Pese a estar libre de rencores contra Vilitzer, Benn será obligado a hablar con él para exigirle una indemnización más acorde con lo generado por la venta del inmueble para así solventar el lujoso estilo de vida de su nueva esposa. Sin embargo, con ello quizás apresurará la muerte de su tío, la cual de todas maneras no estaba tan lejana, y adquirirá un remordimiento. Después de luchar infructuosamente contra su propio instinto, que siempre le aconsejaba mediante símbolos que le aparecían a través de cosas tan disparatadas como la película Psicosis de Hitchcok, una viñeta de Charles Adams o los hombros de Matilda, parecidos grotescamente a los de su propio padre, o incluso la separación demasiado grande entre sus senos, Benn huirá de su esposa, yéndose al fin del mundo, o mejor dicho, a una investigación de varios meses al polo norte, donde estudiará los líquenes y hará un comparativo con los del polo sur, que ya había estudiado previamente.
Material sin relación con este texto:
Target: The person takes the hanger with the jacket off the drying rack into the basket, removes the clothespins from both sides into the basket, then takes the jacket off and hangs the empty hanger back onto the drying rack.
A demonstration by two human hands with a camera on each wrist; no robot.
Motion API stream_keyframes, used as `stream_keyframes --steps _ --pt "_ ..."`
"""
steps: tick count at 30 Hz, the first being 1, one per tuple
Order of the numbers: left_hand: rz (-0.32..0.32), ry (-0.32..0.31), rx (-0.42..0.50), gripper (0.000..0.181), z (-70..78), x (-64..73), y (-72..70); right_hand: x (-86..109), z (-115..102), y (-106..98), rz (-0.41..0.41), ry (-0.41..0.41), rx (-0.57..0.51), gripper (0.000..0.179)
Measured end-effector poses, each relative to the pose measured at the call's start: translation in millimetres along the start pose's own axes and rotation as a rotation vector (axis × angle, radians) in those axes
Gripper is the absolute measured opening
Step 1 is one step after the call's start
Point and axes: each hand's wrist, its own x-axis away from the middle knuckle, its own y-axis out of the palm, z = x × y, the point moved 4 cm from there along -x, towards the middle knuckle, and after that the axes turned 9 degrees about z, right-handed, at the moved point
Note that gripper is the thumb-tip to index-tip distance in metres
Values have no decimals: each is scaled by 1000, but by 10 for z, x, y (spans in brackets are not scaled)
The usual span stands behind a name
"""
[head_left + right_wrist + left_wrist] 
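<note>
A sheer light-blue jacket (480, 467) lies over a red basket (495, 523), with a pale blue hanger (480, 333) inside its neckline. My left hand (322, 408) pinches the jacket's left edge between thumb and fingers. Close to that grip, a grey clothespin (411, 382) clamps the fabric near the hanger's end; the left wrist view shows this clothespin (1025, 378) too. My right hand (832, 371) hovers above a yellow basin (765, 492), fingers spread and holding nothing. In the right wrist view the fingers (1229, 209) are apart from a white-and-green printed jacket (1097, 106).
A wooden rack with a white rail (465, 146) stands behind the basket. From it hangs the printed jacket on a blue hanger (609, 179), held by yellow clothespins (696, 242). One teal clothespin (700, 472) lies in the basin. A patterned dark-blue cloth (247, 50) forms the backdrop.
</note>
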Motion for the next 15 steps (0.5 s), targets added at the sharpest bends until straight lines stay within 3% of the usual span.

La relación entre Kenneth y el Benn, se reflejará sobre todo a partir de sus fracasos sexuales, pues mientras Benn huye de las mujeres que intentan atraparlo con el pretexto de sus investigaciones, Kenneth está obsesionado con Treckie, la madre de su hija, un mujer pequeña de estatura y de aspecto infantil, aunque curiosamente adicta al trato duro en los momentos del amor. Las reflexiones de Kenneth indagarán en los motivos para estar inexorablemente atraído por semejante mujer, y llegará a la conclusión de que padece una debilidad como la que sufriera Edgar Allan Poe; el ficticio padre Sergio, en el relato de Tolstoi; o el propio padre de Los hermanos Karamazov, en la novela de Dostoievski. Sin embargo, ella nunca querrá estar con Kenneth y siempre preferirá hombres menos eruditos aunque más salvajes en la cama, al punto de dejarle por algún tiempo a su hija para refocilarse tranquilamente con un instructor de esquí, que al final fungirá como su amante de planta.

Así, en la Son más los que mueren de desamor (More Die of Heartbreak), novela de 1987, Saul Bellow hace gala de un estilo deslumbrante en el que conviven un humor sazonado con unas gotas de jocosa misoginia y la heterogeneidad de las digresiones, que van desde la cultura popular estadounidense, la sexualidad como un motor, ya sea para la agonía o para la huida, y el boceto de lo que para el autor podría ser el genio, encarnado en el tío Benn, al cual muestra como un ser “puro de corazón” aunque incapacitado para afrontar las zonas más viles de la existencia. Gran opción para lectores exigentes.